# Directions for this task:
Please output exactly the part of the records below that opens with the line containing "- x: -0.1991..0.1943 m" and closes with the line containing "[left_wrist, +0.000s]", both lines included, and nothing else.

[Collection entries]

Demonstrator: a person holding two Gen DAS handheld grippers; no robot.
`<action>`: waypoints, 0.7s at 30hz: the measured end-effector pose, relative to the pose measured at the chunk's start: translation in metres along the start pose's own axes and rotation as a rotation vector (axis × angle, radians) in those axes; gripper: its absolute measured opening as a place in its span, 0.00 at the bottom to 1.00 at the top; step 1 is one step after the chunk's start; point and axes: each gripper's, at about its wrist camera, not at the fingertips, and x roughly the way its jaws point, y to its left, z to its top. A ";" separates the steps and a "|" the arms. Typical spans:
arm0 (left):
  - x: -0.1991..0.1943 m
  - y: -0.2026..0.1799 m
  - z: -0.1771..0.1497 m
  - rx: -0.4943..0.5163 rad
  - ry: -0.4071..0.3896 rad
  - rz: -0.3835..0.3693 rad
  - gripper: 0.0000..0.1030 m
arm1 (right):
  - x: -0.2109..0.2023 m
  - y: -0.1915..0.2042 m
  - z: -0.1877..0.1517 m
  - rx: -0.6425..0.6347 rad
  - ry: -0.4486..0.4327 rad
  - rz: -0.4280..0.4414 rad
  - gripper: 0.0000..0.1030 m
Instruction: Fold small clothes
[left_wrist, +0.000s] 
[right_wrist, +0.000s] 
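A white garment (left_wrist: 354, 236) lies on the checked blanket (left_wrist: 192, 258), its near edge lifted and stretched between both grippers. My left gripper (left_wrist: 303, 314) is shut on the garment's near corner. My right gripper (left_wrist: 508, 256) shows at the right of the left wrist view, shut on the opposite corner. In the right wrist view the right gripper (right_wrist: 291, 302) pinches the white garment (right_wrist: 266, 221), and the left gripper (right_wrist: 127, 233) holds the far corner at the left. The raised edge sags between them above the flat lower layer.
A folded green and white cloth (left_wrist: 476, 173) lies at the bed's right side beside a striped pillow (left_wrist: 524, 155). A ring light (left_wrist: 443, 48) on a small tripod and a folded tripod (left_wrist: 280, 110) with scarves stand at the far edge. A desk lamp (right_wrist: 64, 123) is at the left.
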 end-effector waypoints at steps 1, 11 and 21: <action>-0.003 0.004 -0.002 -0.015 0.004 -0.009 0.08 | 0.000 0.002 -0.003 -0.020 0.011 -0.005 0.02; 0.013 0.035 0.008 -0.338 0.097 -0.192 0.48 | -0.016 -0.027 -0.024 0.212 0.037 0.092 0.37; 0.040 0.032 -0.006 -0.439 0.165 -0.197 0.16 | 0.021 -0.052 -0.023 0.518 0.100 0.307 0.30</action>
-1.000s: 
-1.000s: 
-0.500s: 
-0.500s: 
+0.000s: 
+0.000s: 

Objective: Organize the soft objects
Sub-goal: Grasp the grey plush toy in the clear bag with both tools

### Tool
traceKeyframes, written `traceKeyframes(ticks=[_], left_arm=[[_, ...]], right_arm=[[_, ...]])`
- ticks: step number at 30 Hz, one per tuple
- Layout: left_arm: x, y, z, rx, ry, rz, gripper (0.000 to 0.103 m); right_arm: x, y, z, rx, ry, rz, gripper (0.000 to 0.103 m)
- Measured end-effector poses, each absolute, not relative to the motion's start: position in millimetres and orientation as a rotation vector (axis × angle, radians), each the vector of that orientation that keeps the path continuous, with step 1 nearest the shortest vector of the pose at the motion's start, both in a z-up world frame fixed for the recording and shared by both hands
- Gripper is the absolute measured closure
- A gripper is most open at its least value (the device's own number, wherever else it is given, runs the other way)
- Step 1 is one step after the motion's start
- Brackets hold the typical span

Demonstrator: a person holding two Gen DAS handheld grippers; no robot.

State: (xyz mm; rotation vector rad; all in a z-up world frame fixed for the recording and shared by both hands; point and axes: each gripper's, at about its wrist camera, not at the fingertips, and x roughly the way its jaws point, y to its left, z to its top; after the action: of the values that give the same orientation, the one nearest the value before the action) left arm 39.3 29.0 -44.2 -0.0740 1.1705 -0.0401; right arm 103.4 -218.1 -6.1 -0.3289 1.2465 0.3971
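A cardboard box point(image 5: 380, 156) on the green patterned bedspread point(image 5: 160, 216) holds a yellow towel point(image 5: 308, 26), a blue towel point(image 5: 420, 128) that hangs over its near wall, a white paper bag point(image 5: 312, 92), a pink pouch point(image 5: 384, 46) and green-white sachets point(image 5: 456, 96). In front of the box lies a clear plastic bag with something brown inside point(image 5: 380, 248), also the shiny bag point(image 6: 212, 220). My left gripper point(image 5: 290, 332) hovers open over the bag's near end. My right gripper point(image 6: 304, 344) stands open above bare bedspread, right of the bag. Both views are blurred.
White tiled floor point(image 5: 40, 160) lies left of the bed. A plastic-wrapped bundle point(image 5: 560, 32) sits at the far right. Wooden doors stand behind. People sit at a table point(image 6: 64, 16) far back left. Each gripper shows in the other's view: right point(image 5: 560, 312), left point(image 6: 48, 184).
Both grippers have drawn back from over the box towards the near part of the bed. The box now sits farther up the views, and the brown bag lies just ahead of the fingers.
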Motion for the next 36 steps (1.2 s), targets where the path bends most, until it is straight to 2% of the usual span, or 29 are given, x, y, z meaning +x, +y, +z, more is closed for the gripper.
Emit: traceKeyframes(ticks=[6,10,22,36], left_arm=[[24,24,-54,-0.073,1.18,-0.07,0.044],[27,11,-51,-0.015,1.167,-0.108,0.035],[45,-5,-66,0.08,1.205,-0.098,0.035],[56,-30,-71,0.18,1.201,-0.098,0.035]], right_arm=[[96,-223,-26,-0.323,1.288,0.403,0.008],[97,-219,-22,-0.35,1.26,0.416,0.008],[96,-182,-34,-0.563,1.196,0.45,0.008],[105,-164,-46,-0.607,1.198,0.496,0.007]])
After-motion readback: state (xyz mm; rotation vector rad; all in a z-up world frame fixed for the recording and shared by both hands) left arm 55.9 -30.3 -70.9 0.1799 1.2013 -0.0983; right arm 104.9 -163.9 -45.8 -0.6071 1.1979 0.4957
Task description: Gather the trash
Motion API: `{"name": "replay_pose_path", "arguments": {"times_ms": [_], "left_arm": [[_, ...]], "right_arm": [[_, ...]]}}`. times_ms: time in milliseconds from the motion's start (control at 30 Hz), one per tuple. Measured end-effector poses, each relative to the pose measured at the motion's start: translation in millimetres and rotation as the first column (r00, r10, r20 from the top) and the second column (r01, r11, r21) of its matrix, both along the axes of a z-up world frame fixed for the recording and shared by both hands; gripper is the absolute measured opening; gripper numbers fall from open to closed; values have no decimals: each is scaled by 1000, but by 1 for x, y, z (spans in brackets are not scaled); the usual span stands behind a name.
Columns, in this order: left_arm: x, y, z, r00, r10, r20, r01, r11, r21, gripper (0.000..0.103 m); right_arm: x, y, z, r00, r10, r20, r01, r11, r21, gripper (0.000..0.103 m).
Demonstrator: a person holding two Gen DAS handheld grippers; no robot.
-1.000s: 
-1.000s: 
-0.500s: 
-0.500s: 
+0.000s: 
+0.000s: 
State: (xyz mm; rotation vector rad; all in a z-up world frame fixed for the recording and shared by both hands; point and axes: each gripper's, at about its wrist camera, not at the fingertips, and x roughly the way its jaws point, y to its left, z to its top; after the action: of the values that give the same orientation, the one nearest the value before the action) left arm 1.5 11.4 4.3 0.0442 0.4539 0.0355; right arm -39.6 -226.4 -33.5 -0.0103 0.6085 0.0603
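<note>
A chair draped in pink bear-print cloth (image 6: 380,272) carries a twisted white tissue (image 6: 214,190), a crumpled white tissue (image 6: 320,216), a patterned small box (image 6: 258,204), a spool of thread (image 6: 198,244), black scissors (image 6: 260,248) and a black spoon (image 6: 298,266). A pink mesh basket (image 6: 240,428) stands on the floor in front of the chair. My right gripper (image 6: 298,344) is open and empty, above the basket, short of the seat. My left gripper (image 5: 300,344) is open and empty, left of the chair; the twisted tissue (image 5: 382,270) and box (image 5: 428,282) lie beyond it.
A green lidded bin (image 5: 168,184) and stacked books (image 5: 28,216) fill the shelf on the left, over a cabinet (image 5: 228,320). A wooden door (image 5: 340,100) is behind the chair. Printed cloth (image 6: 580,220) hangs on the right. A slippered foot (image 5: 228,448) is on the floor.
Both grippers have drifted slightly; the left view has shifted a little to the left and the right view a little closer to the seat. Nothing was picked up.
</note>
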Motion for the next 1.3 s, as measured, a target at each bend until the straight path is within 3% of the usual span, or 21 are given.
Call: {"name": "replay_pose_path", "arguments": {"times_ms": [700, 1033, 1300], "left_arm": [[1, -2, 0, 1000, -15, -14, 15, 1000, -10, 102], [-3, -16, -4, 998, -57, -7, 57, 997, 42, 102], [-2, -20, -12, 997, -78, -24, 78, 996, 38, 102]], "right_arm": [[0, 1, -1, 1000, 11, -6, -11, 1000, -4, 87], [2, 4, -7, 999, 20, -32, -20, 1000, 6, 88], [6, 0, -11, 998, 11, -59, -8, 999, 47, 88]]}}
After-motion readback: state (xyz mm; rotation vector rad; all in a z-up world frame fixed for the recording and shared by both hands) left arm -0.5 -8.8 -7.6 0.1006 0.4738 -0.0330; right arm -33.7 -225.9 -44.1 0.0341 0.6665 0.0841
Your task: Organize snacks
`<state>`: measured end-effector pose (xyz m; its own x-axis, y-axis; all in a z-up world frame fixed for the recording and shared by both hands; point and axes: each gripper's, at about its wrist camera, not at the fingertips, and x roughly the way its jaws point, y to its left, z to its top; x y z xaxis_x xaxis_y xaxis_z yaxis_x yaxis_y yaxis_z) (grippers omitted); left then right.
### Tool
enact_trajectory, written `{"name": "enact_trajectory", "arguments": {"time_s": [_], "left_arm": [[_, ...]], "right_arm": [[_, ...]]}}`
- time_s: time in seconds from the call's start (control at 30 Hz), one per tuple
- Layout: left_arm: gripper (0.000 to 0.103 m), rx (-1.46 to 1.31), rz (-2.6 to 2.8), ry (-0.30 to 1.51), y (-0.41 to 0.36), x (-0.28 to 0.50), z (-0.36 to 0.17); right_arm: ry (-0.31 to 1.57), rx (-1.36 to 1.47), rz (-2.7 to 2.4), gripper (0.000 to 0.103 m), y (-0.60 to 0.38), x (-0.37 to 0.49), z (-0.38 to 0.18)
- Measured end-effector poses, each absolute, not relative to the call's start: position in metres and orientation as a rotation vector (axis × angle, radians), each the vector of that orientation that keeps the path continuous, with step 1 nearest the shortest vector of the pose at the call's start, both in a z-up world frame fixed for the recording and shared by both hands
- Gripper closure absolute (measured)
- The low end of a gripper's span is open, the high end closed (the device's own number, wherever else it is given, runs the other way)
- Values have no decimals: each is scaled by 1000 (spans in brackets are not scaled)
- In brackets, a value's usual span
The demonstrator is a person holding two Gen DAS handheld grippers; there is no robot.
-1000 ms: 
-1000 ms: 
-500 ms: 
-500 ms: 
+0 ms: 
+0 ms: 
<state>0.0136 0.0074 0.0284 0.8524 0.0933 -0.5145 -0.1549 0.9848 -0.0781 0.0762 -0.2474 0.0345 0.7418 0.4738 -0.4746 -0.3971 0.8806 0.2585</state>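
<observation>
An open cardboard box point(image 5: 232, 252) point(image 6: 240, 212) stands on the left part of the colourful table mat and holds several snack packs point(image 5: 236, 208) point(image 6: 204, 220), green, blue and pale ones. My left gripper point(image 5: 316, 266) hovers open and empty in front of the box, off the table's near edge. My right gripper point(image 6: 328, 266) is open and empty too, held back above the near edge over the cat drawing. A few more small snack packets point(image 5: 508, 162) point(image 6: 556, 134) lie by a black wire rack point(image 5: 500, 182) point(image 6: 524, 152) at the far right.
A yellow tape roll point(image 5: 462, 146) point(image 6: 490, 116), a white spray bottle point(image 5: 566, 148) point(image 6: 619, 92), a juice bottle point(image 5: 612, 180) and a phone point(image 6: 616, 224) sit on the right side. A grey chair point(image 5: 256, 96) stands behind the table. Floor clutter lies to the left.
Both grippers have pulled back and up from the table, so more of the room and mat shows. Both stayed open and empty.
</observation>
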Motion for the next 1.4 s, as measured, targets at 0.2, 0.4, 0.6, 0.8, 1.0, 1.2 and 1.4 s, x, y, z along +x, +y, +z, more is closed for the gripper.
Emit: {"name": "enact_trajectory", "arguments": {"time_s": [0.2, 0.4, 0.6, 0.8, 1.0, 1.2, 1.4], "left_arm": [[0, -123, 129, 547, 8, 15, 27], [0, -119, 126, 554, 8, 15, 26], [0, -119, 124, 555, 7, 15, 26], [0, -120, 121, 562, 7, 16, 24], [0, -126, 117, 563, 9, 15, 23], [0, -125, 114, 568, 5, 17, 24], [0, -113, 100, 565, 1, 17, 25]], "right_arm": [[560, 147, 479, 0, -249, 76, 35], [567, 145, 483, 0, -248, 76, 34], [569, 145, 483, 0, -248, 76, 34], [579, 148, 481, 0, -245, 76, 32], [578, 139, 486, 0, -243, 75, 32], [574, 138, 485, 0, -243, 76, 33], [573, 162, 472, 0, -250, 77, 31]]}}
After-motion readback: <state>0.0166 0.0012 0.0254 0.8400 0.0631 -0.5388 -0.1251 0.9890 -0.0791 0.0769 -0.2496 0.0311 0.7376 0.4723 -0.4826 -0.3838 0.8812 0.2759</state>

# Answer to this exercise:
  - x: -0.1991..0.1943 m
  - y: -0.2026..0.1799 m
  - z: -0.1771..0.1497 m
  - rx: -0.4943..0.5163 rad
  - ry: -0.4071..0.3896 rad
  - rz: -0.3835..0.3693 rad
  - gripper: 0.0000..0.1030 m
arm1 (right):
  - x: -0.2109..0.2023 m
  - y: -0.1915..0.2042 m
  - z: -0.1877..0.1517 m
  - rx: -0.6425..0.6347 rad
  - ry: -0.4486..0.4327 rad
  - rz: -0.4280..0.4414 rad
  - gripper: 0.0000..0.1030 m
Instruction: Fold small clothes
[left_wrist, +0.000s] 

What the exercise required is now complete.